The End in
Two Acts
Should this next attempt be successful, California will be the second state — its neighbor, Oregon, is the first and only — to legalize physician-assisted death. The California bill, modeled after the Oregon law, will allow a doctor to prescribe lethal drugs to a terminally ill patient.
When the Senate Judiciary Committee held hearings on the previous bill last June, Tom McDonald was there to testify. He was then six months into what he had been told would be the last year of his life.

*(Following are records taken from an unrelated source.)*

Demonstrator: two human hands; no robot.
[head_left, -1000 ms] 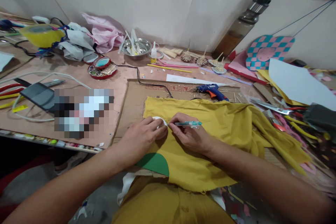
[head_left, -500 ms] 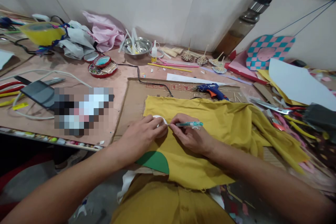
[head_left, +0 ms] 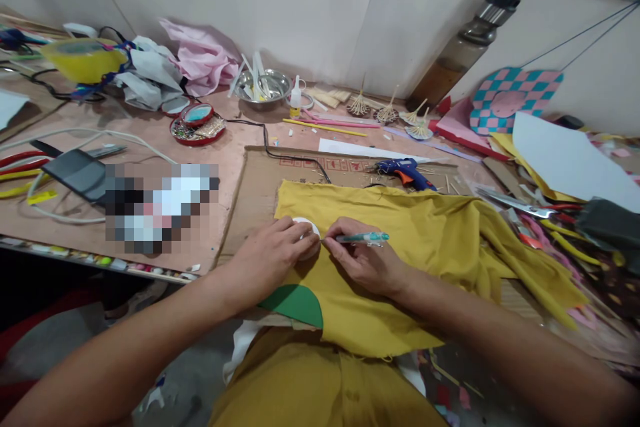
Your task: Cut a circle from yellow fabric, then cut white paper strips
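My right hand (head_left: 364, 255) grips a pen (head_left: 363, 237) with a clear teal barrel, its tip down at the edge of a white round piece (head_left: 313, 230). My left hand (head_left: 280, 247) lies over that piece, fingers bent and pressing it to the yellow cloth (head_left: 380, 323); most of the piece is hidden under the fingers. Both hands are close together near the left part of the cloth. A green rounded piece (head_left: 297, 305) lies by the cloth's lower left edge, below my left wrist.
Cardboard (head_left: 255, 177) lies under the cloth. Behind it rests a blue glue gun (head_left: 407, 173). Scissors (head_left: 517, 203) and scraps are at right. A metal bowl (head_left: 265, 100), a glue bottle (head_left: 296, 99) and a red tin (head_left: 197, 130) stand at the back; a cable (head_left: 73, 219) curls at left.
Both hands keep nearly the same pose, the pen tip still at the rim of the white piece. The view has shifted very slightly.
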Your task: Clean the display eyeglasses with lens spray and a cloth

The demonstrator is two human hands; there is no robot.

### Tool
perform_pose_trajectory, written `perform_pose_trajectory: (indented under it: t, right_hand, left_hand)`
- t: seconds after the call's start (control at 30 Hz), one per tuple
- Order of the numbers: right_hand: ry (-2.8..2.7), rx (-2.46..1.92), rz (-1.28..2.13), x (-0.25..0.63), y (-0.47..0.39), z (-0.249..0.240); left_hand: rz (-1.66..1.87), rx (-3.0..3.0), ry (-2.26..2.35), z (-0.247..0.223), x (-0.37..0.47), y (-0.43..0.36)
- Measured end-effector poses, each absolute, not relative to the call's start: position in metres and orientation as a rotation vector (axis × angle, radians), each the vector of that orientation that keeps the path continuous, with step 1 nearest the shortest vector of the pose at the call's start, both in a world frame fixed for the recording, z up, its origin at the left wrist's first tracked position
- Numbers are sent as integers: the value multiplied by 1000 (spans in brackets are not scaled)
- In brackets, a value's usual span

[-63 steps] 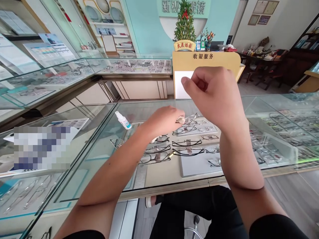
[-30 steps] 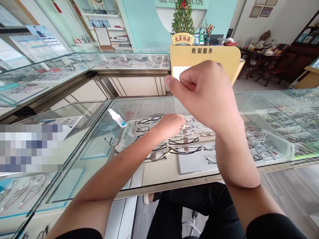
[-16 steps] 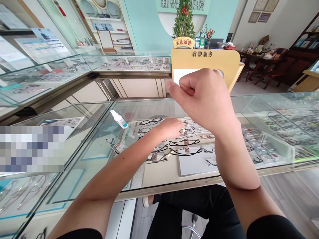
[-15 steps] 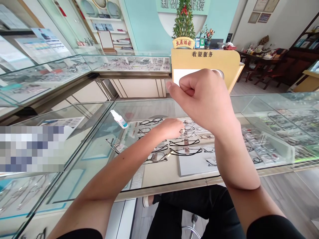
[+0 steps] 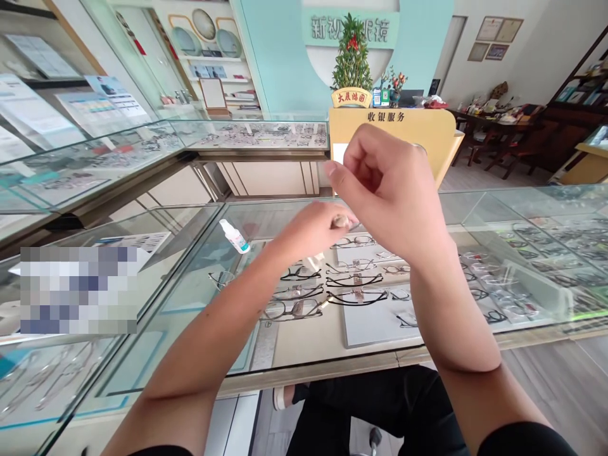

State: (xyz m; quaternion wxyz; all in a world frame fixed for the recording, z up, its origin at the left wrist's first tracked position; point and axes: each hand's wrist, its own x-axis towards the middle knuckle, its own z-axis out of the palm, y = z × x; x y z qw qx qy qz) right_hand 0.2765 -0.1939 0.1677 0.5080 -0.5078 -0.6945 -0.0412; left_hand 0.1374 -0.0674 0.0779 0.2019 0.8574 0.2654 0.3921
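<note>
Head view shows the left hand (image 5: 313,231), closed on a pale bundle (image 5: 341,221), raised higher than 0.5 s ago toward the curled right hand (image 5: 392,190), whose grip I cannot tell, so it seems clear of eyeglasses (image 5: 358,297) lying below.

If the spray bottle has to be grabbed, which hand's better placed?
Left, probably. The left hand is nearer the spray bottle; the right hand, raised farther off, would likely have to reach past the left. Catch: the left holds a small pale item, so it may need freeing first.
</note>
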Motion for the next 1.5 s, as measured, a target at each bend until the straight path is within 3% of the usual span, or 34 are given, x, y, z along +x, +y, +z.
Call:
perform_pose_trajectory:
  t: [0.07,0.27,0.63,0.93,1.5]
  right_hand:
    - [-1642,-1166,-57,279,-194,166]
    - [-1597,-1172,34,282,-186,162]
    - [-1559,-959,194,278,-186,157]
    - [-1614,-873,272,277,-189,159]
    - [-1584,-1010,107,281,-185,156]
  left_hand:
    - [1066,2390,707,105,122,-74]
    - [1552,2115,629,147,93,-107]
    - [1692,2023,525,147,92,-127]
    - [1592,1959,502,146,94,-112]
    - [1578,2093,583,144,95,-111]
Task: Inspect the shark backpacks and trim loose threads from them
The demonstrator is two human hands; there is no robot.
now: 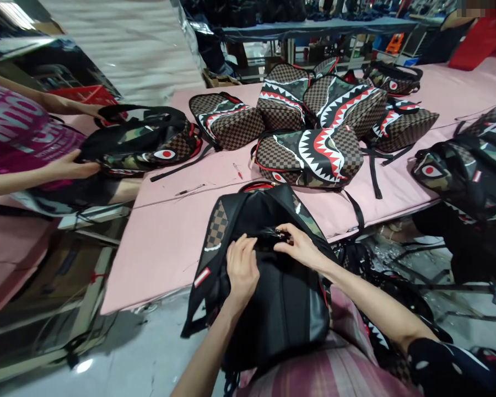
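Note:
A black backpack (289,292) with checkered and camouflage side panels leans against the pink table's near edge, its back panel and straps towards me. My left hand (243,267) is closed at the upper back panel, fingers bent together on the black fabric. Beside it, my right hand (300,245) is closed too, thumb and fingers pinching the backpack at a dark, shiny part near an opening. Whether that part is a zipper or a fold, I cannot make out. A wide shoulder strap (209,275) with a small red-and-white label hangs on the left.
Several shark-mouth backpacks (310,157) lie across the pink table (165,237). At left, a person (33,138) handles another backpack (149,140). A pen (190,190) lies on the table. More backpacks (458,171) are piled at right, and some hang below the table edge.

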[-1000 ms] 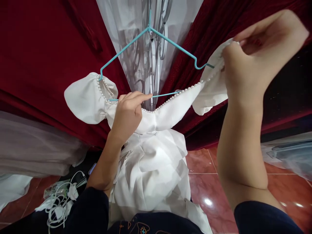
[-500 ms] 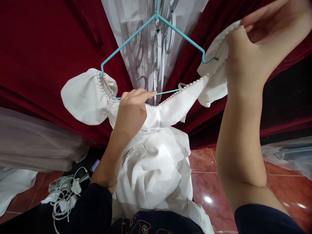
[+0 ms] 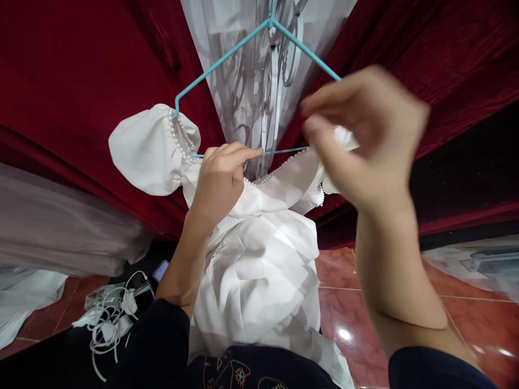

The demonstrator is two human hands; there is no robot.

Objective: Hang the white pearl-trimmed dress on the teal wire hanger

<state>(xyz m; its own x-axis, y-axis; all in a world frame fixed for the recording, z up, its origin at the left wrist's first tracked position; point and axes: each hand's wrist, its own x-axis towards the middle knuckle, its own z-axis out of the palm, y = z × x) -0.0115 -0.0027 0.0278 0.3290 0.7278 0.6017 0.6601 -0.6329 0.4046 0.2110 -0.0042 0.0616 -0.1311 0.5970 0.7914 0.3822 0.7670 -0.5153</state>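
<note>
A white dress (image 3: 259,265) with puff sleeves and a pearl-edged neckline hangs in front of me on a turquoise hanger (image 3: 227,56). My left hand (image 3: 221,178) is closed over the neckline and the hanger's lower bar, index finger lying along the bar. The left puff sleeve (image 3: 141,151) is looped over the hanger's left end. My right hand (image 3: 368,135), blurred by motion, is in front of the hanger's right end, thumb and fingers curved and slightly apart, with nothing visible between them. Behind it the right sleeve (image 3: 344,138) droops, mostly hidden.
Dark red curtains (image 3: 81,70) and a sheer white cloth (image 3: 227,92) are behind the hanger. At lower left, tangled white cables (image 3: 109,324) and a phone (image 3: 160,270) lie on a dark surface. Pale tulle (image 3: 60,216) hangs at left; reddish tiles (image 3: 340,302) cover the floor.
My right hand has let go of the right sleeve's pearl edge and moved left and down toward the hanger. The sleeve has dropped. My left hand keeps its hold.
</note>
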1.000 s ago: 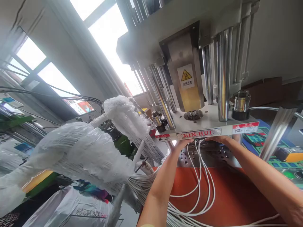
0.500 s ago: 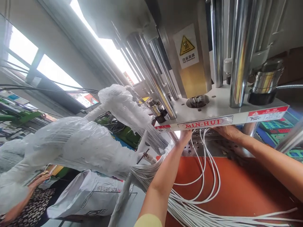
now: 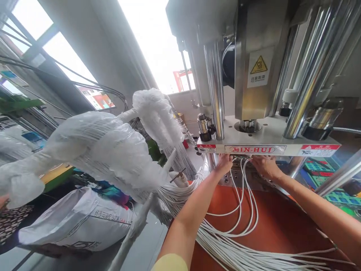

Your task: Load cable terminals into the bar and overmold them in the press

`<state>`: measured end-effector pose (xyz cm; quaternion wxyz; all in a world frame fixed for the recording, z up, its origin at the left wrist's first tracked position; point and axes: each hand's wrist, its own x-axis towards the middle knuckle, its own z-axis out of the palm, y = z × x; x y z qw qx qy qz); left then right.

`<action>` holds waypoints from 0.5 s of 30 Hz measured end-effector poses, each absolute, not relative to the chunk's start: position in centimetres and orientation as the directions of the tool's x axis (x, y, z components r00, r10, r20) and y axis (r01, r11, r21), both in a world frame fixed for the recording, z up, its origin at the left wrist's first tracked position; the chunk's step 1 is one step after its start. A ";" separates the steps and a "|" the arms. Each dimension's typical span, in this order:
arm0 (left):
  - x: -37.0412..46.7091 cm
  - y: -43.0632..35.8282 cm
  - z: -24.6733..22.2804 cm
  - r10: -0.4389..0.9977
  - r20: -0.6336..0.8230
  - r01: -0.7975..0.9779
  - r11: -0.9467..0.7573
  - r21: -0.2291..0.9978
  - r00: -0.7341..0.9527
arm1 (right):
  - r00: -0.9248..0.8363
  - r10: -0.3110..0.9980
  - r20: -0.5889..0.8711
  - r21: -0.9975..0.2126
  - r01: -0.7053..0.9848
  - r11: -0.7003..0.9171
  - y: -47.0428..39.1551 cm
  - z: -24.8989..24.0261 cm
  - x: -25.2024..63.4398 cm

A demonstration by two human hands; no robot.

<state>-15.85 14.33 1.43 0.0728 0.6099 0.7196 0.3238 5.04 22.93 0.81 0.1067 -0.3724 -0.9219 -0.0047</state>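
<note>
Under the front edge of the press plate (image 3: 255, 149) marked MIN-HUI, my left hand (image 3: 225, 162) is at the ends of white cables (image 3: 241, 188). Its fingertips are partly hidden, and its fingers look pressed together. My right hand (image 3: 265, 165) reaches under the same plate, beside the cables' right side, with its fingertips hidden. Between the hands, several cables come out of the metal mould (image 3: 232, 177) and loop down over the orange-red surface (image 3: 270, 218). A thick bundle of white cables (image 3: 239, 250) lies along the front of that surface.
Plastic-wrapped cable bundles (image 3: 104, 150) hang over a rack at the left. A large white sack (image 3: 81, 218) stands below them. Steel columns (image 3: 214, 90) rise from the plate around the heated block (image 3: 254, 75). Green and blue trays (image 3: 324, 169) are at the right. Part of another person shows at far left.
The view has turned and levelled, so the press appears further right and more upright. More of both hands shows beneath the plate. The other person has slipped mostly out of view.
</note>
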 end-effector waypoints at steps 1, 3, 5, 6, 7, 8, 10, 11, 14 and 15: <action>-15.5 13.8 1.5 0.921 0.314 0.838 0.025 0.546 -0.232 | -0.709 0.677 0.198 -0.056 0.681 0.730 22.5 0.9 4.4; -15.1 12.9 1.3 0.909 0.366 0.857 -0.021 0.515 -0.197 | -0.738 0.650 0.182 -0.047 0.653 0.755 22.0 0.9 3.0; -15.0 12.3 0.9 0.896 0.410 0.876 -0.053 0.480 -0.170 | -0.764 0.625 0.162 -0.060 0.624 0.779 21.9 0.7 1.9; -15.1 12.1 0.7 0.892 0.422 0.883 -0.061 0.465 -0.160 | -0.772 0.616 0.155 -0.071 0.613 0.787 22.0 0.5 1.5; -15.3 12.0 0.4 0.892 0.426 0.889 -0.064 0.453 -0.153 | -0.778 0.609 0.152 -0.084 0.604 0.793 22.0 0.3 1.3; -15.5 12.0 0.3 0.893 0.425 0.895 -0.062 0.442 -0.148 | -0.783 0.603 0.153 -0.097 0.596 0.797 22.1 0.1 1.1; -15.9 12.0 0.0 0.904 0.403 0.908 -0.042 0.417 -0.144 | -0.787 0.594 0.163 -0.124 0.581 0.804 22.2 -0.2 1.0; -16.0 12.0 -0.1 0.910 0.389 0.915 -0.026 0.402 -0.145 | -0.788 0.591 0.171 -0.138 0.575 0.806 22.3 -0.3 1.1; -16.0 12.0 -0.3 0.921 0.361 0.933 0.011 0.359 -0.149 | -0.790 0.583 0.190 -0.191 0.553 0.811 23.2 -0.3 1.4; -16.0 11.9 -0.3 0.921 0.361 0.937 0.014 0.349 -0.148 | -0.790 0.580 0.200 -0.213 0.543 0.812 23.6 -0.2 1.5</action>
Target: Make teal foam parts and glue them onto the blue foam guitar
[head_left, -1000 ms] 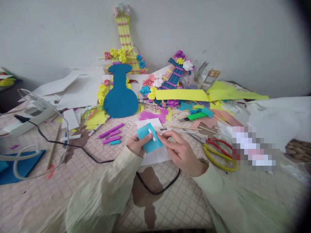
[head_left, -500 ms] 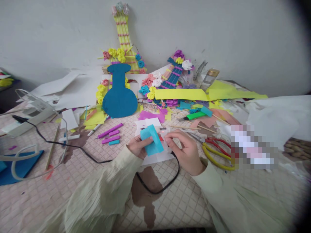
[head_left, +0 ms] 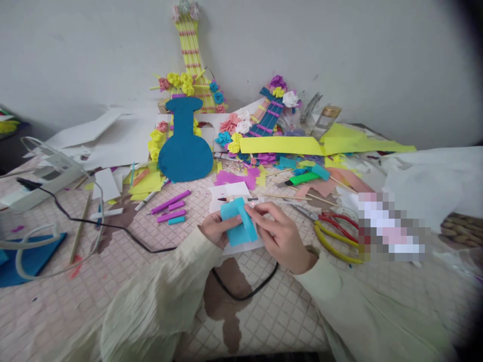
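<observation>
My left hand grips a light blue piece of crepe-like paper, its thumb pressed flat across the front. A strip along the paper's right side is folded over. At the upper end of that fold, my right hand has thumb and forefinger closed on the edge. Under and behind the hands lies a white sheet. A device with a small red light sits there too, mostly covered by the hands and paper. A black cable loops out below them.
A blue guitar-shaped cutout leans on flower-covered pieces at the back. Purple strips lie to the left. Rightward are a green cutter, red-handled pliers and yellow-handled scissors. A power strip stands far left.
My right hand has moved left and up onto the light blue paper and now pinches its folded edge. The left hand and paper have shifted slightly right.
</observation>
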Demonstrator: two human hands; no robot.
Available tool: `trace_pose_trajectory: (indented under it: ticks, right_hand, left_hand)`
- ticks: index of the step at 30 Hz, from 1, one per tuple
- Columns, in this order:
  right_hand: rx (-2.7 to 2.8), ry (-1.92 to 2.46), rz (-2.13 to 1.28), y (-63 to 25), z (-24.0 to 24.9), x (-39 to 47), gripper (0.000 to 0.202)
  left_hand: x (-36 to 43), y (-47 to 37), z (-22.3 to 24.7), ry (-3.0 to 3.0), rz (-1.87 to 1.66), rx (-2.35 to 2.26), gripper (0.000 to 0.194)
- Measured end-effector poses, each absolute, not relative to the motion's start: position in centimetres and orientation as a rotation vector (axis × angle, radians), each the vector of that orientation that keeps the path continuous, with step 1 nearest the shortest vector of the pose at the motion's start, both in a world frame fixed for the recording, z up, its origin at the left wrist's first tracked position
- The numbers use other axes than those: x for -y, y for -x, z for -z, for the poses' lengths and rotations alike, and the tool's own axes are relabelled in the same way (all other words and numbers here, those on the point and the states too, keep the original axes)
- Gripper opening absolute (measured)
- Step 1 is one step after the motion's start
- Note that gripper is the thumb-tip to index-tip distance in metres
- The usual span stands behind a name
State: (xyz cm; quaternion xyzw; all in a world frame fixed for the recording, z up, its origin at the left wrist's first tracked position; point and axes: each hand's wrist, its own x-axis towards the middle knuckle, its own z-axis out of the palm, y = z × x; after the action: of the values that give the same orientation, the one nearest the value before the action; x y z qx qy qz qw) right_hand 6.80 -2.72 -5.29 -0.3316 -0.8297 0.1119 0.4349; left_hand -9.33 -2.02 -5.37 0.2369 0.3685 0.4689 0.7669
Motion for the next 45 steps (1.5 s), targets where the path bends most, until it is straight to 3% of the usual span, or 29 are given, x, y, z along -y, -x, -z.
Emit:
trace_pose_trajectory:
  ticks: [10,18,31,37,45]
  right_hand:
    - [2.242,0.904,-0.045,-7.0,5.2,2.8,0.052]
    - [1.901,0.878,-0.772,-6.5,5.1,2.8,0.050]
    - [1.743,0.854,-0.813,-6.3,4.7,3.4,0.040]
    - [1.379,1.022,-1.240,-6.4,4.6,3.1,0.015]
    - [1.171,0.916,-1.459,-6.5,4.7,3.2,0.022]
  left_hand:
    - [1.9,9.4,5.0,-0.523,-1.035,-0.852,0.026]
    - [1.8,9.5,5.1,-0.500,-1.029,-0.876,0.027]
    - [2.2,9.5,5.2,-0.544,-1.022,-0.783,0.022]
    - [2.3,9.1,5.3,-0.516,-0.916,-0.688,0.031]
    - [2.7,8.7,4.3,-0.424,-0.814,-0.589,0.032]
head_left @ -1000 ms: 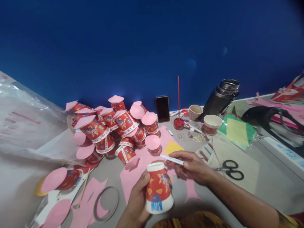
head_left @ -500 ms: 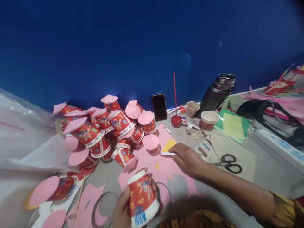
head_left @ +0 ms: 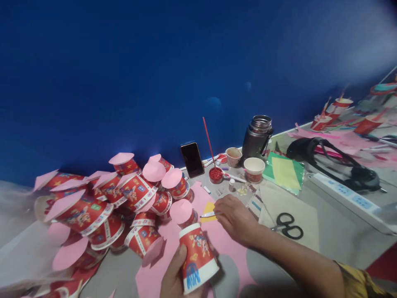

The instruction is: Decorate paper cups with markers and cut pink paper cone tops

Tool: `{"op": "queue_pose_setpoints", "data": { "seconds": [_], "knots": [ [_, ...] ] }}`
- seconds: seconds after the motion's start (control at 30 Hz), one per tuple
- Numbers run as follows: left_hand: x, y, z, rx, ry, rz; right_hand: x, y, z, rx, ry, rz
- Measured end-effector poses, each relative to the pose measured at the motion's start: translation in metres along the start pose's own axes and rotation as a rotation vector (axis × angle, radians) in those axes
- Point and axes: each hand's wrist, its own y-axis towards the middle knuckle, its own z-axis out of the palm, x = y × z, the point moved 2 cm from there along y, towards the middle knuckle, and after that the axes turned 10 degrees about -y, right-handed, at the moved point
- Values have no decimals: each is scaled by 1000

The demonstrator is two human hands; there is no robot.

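In my left hand [head_left: 173,273], fingers are wrapped around a red paper cup [head_left: 197,250] with white bands and blue lettering, its wider end low and tilted. My right hand [head_left: 237,219] pinches a white marker [head_left: 209,215] with a dark tip pointing left. Below the marker lies a yellow paper piece [head_left: 206,208] on a pink paper sheet [head_left: 228,244] with round cut-outs. Just behind the held cup is a small cup with a pink paper disc [head_left: 181,212] on it.
Red cups with pink discs [head_left: 83,211] are heaped at left. Behind stand a phone [head_left: 192,159], a cup of red material [head_left: 216,175], a white-rimmed cup [head_left: 254,171] and a dark flask [head_left: 256,138]. At right lie scissors [head_left: 287,226], a green packet [head_left: 297,174] and a power strip [head_left: 350,198].
The view has swung right and tilted up, so the table things sit further left and lower. The held cup is now closer to the disc-topped cup. Both hands keep their holds.
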Motion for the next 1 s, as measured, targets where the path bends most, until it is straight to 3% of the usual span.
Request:
{"op": "queue_pose_setpoints", "data": {
  "seconds": [0.1, 0.2, 0.27, 0.53, 0.67, 0.83, 1.0],
  "knots": [
    [8, 13, 14, -61, -23, -35, -6, -1, -6, -113, 54, 1],
    [15, 19, 29, -212, -34, -77, -8, -1, -12, -147, 119, 53],
    [16, 20, 35, -240, -19, -53, -8, -1, -16, -168, 128, 68],
    [13, 22, 16, -208, -7, -12, -4, -1, -17, -220, 157, -57],
    [12, 21, 16, -158, -50, -38, -6, -2, -16, -241, 170, -84],
    [13, 20, 17, -86, -92, -75, -12, -3, -11, -175, 127, -32],
    [12, 16, 18, -127, -90, -44, -16, -2, -11, -128, 61, 24]
  ]
}}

“My doctor said I’d know when I’m near the end because I’ll be coughing up blood,” he told the committee. He was sitting motionless, a little slumped, at the witness table. “I’m not too thrilled with the prospect of ending my life drowning in my own blood.” He didn’t want to subject his family to “such horrors.” His voice cracked, and he struggled not to cry. Someone brought him a glass of water. He composed himself and went on. He didn’t want to lose his dignity, he told the committee. In the absence of a humane and legal way to end his life, in the absence of help from a compassionate doctor, Tom said he would “leave this life violently.” He had been more precise, and chilling, in a letter of support he had written to California Assemblywoman Patty Berg, co-sponsor of the June 2006 legislation. He would end his life, he told her, by “a 9mm injection to my head.”